| What the task requires |
The lines to return run from the start of the material below through the line holding "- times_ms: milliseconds", both included; please give them back exactly, minus the pictures.

| Supplied material |
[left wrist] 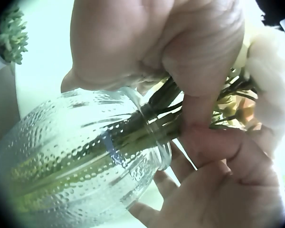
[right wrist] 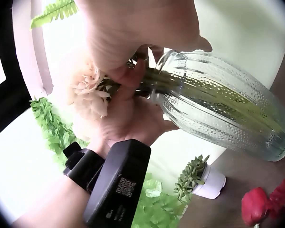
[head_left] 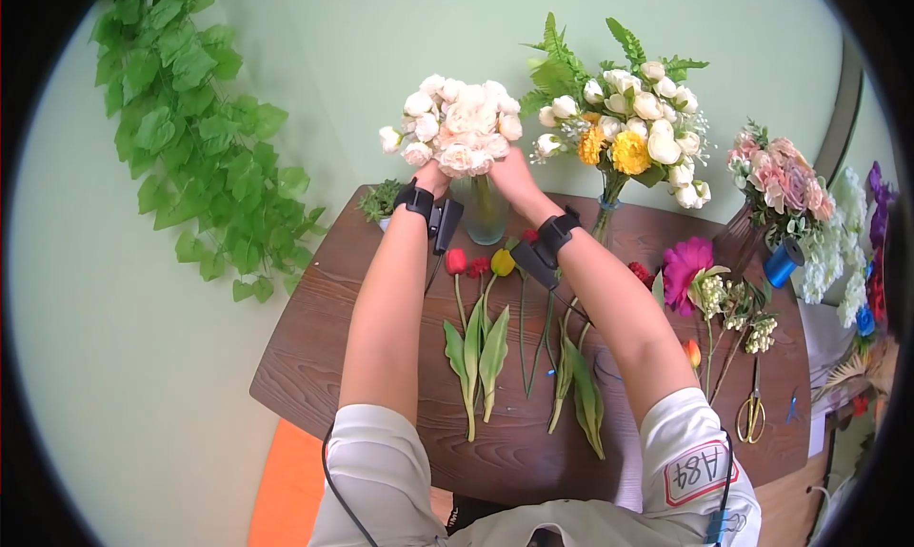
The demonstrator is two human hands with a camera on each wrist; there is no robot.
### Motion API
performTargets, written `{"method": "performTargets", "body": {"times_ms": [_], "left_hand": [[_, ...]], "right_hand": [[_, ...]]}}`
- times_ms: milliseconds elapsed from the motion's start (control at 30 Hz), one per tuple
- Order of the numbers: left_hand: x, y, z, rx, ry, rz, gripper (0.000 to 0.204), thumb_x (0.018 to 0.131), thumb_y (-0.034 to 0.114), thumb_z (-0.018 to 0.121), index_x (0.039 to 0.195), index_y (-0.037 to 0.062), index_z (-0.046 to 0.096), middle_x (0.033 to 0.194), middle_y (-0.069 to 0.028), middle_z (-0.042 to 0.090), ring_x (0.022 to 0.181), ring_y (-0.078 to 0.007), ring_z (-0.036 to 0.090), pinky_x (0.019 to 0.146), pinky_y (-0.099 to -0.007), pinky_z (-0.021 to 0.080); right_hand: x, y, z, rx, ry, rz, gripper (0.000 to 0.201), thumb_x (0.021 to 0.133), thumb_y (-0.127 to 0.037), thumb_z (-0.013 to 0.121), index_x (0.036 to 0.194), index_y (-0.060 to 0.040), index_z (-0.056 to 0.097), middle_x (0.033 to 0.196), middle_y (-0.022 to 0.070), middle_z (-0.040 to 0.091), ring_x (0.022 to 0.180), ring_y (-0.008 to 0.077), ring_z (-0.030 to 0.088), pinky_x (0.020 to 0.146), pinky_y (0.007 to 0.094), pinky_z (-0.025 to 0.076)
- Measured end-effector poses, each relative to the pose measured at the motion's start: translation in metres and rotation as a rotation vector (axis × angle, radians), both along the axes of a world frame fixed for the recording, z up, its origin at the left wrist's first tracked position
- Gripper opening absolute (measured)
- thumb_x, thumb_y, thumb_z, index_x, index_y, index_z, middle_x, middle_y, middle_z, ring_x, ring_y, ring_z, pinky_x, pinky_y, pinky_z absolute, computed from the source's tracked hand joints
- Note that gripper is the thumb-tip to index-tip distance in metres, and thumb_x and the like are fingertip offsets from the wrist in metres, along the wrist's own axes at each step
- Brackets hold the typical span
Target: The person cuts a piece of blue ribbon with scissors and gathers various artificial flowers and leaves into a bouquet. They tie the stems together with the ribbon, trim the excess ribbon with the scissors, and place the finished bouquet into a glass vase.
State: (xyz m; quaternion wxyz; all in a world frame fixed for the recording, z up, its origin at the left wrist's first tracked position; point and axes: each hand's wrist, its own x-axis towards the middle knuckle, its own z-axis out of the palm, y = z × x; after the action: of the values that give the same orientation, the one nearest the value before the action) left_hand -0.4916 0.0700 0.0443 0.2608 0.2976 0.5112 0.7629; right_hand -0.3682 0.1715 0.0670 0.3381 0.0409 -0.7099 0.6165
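A bunch of pale pink and cream flowers [head_left: 466, 123] stands in a textured clear glass vase [head_left: 486, 214] at the back of the table. My left hand [head_left: 433, 178] and right hand [head_left: 512, 176] are at the vase's neck, under the blooms. In the left wrist view, fingers of both hands curl round the green stems [left wrist: 173, 123] just above the glass rim; a blue band [left wrist: 113, 149] shows round the stems inside. The right wrist view has the vase [right wrist: 218, 104] lying across the picture, with stems running down inside it.
Red and yellow tulips [head_left: 473, 347] and other stems lie on the wooden table [head_left: 324, 328]. Right of the vase stand a white and yellow bouquet [head_left: 628, 147] and a pink bouquet [head_left: 781, 185]. Scissors [head_left: 751, 414] and a blue spool [head_left: 784, 262] are at the right; a small potted plant [right wrist: 209, 180] is at the left.
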Motion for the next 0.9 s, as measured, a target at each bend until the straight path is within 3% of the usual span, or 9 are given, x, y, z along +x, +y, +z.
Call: {"method": "performTargets", "body": {"times_ms": [67, 167, 267, 367, 533, 567, 633, 700, 900], "left_hand": [[0.019, 0.003, -0.002, 0.055, 0.104, 0.068, 0.044, 0.083, 0.022, 0.049, 0.122, 0.0080, 0.034, 0.123, -0.0049, 0.040, 0.111, -0.0171, 0.039, 0.091, -0.0306, 0.033], [0.044, 0.010, 0.005, -0.377, 0.831, 0.536, 0.043, 0.079, 0.014, 0.052, 0.118, 0.0036, 0.039, 0.121, -0.0094, 0.042, 0.111, -0.0226, 0.039, 0.090, -0.0318, 0.034], [0.046, 0.014, 0.006, -0.629, 0.934, 0.496, 0.042, 0.079, 0.017, 0.051, 0.117, 0.0039, 0.040, 0.120, -0.0117, 0.043, 0.111, -0.0248, 0.040, 0.090, -0.0317, 0.033], [0.043, 0.016, 0.007, -0.640, 1.010, 0.485, 0.043, 0.080, 0.024, 0.049, 0.118, 0.0068, 0.040, 0.121, -0.0122, 0.042, 0.112, -0.0250, 0.039, 0.091, -0.0328, 0.032], [0.024, 0.020, 0.013, -0.826, 1.215, 0.419, 0.049, 0.081, 0.033, 0.048, 0.123, 0.0097, 0.036, 0.128, -0.0100, 0.034, 0.116, -0.0233, 0.033, 0.094, -0.0326, 0.029], [0.022, 0.020, 0.013, -0.823, 1.220, 0.418, 0.049, 0.081, 0.033, 0.048, 0.123, 0.0097, 0.036, 0.128, -0.0100, 0.034, 0.116, -0.0233, 0.033, 0.094, -0.0326, 0.029], [0.020, 0.018, 0.014, -0.380, 1.136, 0.264, 0.049, 0.079, 0.029, 0.050, 0.122, 0.0095, 0.035, 0.127, -0.0085, 0.035, 0.114, -0.0214, 0.035, 0.091, -0.0358, 0.031], [0.023, 0.017, 0.014, -0.345, 1.096, 0.282, 0.048, 0.079, 0.028, 0.050, 0.121, 0.0088, 0.036, 0.126, -0.0085, 0.036, 0.113, -0.0210, 0.036, 0.091, -0.0353, 0.032], [0.036, 0.020, 0.026, -0.141, 0.841, 0.387, 0.043, 0.079, 0.022, 0.050, 0.117, 0.0046, 0.039, 0.119, -0.0084, 0.041, 0.106, -0.0185, 0.041, 0.086, -0.0327, 0.035]], "right_hand": [[-0.008, 0.004, -0.010, 0.041, -0.006, -0.030, 0.038, 0.071, -0.010, 0.055, 0.105, 0.0034, 0.047, 0.100, 0.0163, 0.056, 0.097, 0.0269, 0.052, 0.083, 0.0326, 0.038], [-0.004, -0.006, -0.014, 0.079, 0.061, -0.177, 0.035, 0.073, -0.008, 0.051, 0.106, 0.0033, 0.046, 0.103, 0.0185, 0.052, 0.099, 0.0310, 0.049, 0.086, 0.0338, 0.036], [-0.003, -0.011, -0.017, 0.042, 0.206, -0.158, 0.034, 0.073, -0.004, 0.047, 0.107, 0.0025, 0.046, 0.108, 0.0202, 0.048, 0.103, 0.0343, 0.044, 0.087, 0.0358, 0.034], [-0.003, -0.012, -0.026, 0.416, 0.297, -0.422, 0.038, 0.071, 0.001, 0.044, 0.109, 0.0000, 0.045, 0.110, 0.0207, 0.044, 0.103, 0.0371, 0.038, 0.087, 0.0413, 0.033], [0.002, -0.019, -0.027, 0.474, 0.265, -0.496, 0.038, 0.071, 0.003, 0.042, 0.109, 0.0013, 0.043, 0.111, 0.0213, 0.041, 0.105, 0.0381, 0.035, 0.089, 0.0418, 0.030], [0.003, -0.020, -0.027, 0.459, 0.223, -0.468, 0.039, 0.070, 0.003, 0.042, 0.109, 0.0023, 0.042, 0.112, 0.0215, 0.040, 0.106, 0.0386, 0.034, 0.090, 0.0420, 0.029], [0.005, -0.025, -0.027, 0.457, 0.225, -0.507, 0.036, 0.068, 0.003, 0.043, 0.104, 0.0043, 0.044, 0.109, 0.0226, 0.041, 0.103, 0.0393, 0.035, 0.089, 0.0426, 0.029], [0.008, -0.030, -0.031, 0.457, 0.226, -0.545, 0.034, 0.065, 0.003, 0.044, 0.099, 0.0064, 0.046, 0.106, 0.0238, 0.042, 0.100, 0.0399, 0.036, 0.088, 0.0431, 0.029], [0.031, -0.044, -0.027, 0.507, 0.059, -0.524, 0.050, 0.068, -0.003, 0.045, 0.116, 0.0020, 0.032, 0.119, 0.0211, 0.033, 0.113, 0.0404, 0.026, 0.092, 0.0463, 0.027]]}}
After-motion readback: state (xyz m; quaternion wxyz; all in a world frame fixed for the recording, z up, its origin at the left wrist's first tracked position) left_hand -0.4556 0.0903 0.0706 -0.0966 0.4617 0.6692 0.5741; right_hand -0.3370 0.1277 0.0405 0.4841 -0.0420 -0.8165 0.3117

| Solution for this problem |
[left wrist] 
[right wrist] 
[head_left] 
The demonstrator is two human hands with a camera on each wrist; there is no robot.
### Motion API
performTargets, written `{"method": "performTargets", "body": {"times_ms": [_], "left_hand": [[_, ...]], "right_hand": [[_, ...]]}}`
- times_ms: milliseconds elapsed from the motion's start (control at 30 Hz), one per tuple

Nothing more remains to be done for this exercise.